Metaform’s unique structure makes it a standout. The foundation of the system is a lightweight block made from expanded polypropylene—the same stuff used in bike helmets. Blocks can be straight or curved, and have staggered furrows like the tiers of a ziggurat. But while ziggurats were built for worshiping ancient gods, Metaform celebrates a different sort of spirit—the lively, creative energy people can tap into when they have the freedom to shape their offices as they see fit.
“The work environment is a knowledge worker’s tool. You should be able to control it and adapt it to the task at hand,” say the designers. “The key with Metaform is ease of use and playfulness.”
Like Lincoln Logs for the nine-to-five set, Metaform makes creating a work environment a delight—especially for teams that are growing and changing quickly, or highly improvisational groups that are charged with dreaming up the ideas that will shape a company’s future. What starts as an office can be easily transformed into a small meeting space—so easily in fact, that the people working in the space can do it on the fly.
Studio 7.5 has amplified the sense of play through the design’s quirky aesthetic. Accented with brightly colored shelves, the dark grey blocks pop against more neutral office palettes. The designers even offer a 3D printing service so people can create custom accessories like postcard clips or flowerpot holders that attach to the blocks. It’s a winsome way to put your mark on a space, express a team’s personality, or promote a company’s brand.

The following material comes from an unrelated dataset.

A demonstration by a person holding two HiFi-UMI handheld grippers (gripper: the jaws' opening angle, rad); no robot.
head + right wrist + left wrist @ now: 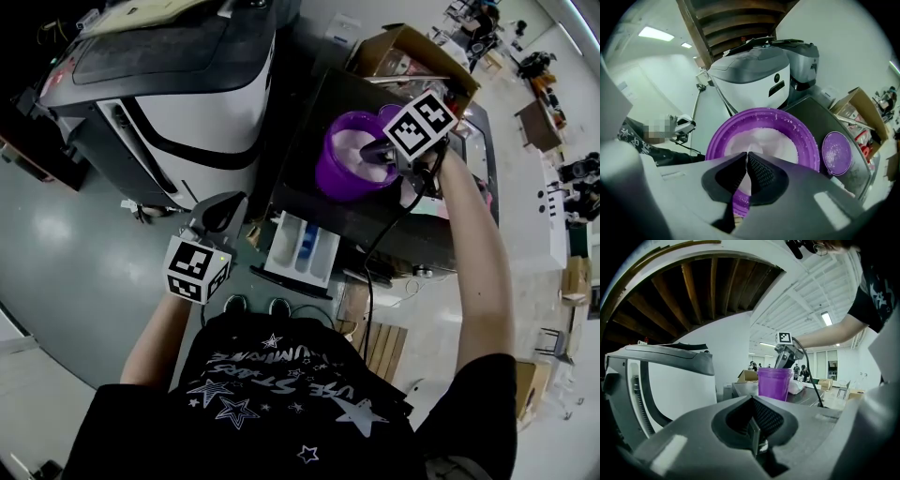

Studio 7.5’s past and present designs are working hard to give people control of their workplaces. But what of the future? More—and less—of the same.
“Over the last decades we’ve been experiencing a growing trend toward more diversity at work,” say the Studio 7.5 designers. “In the race for talent, the office will need to welcome everyone. So, flexibility, adaptability, and customizability will continue to be important criteria.”
As the Internet of Things plants itself firmly in the office, people will likely have more control over both the way they work and the places where they do it. Smart furnishings will provide data and insights to help people personalize and improve everything from their health to the way they connect with colleagues. But Studio 7.5 offers a word of caution. “With a lot of today’s technologies, people feel disempowered. Many times, things don’t work as expected or don’t provide adequate feedback on what’s going on.”
For digitized furnishings and tools to truly liberate and empower people the way their analog analogues like Metaform and Mirra 2 do, they’ll need to follow the design tenants Studio 7.5 codified nearly 30 years ago: Make it easy. Make it responsive. And always, always, make it fun.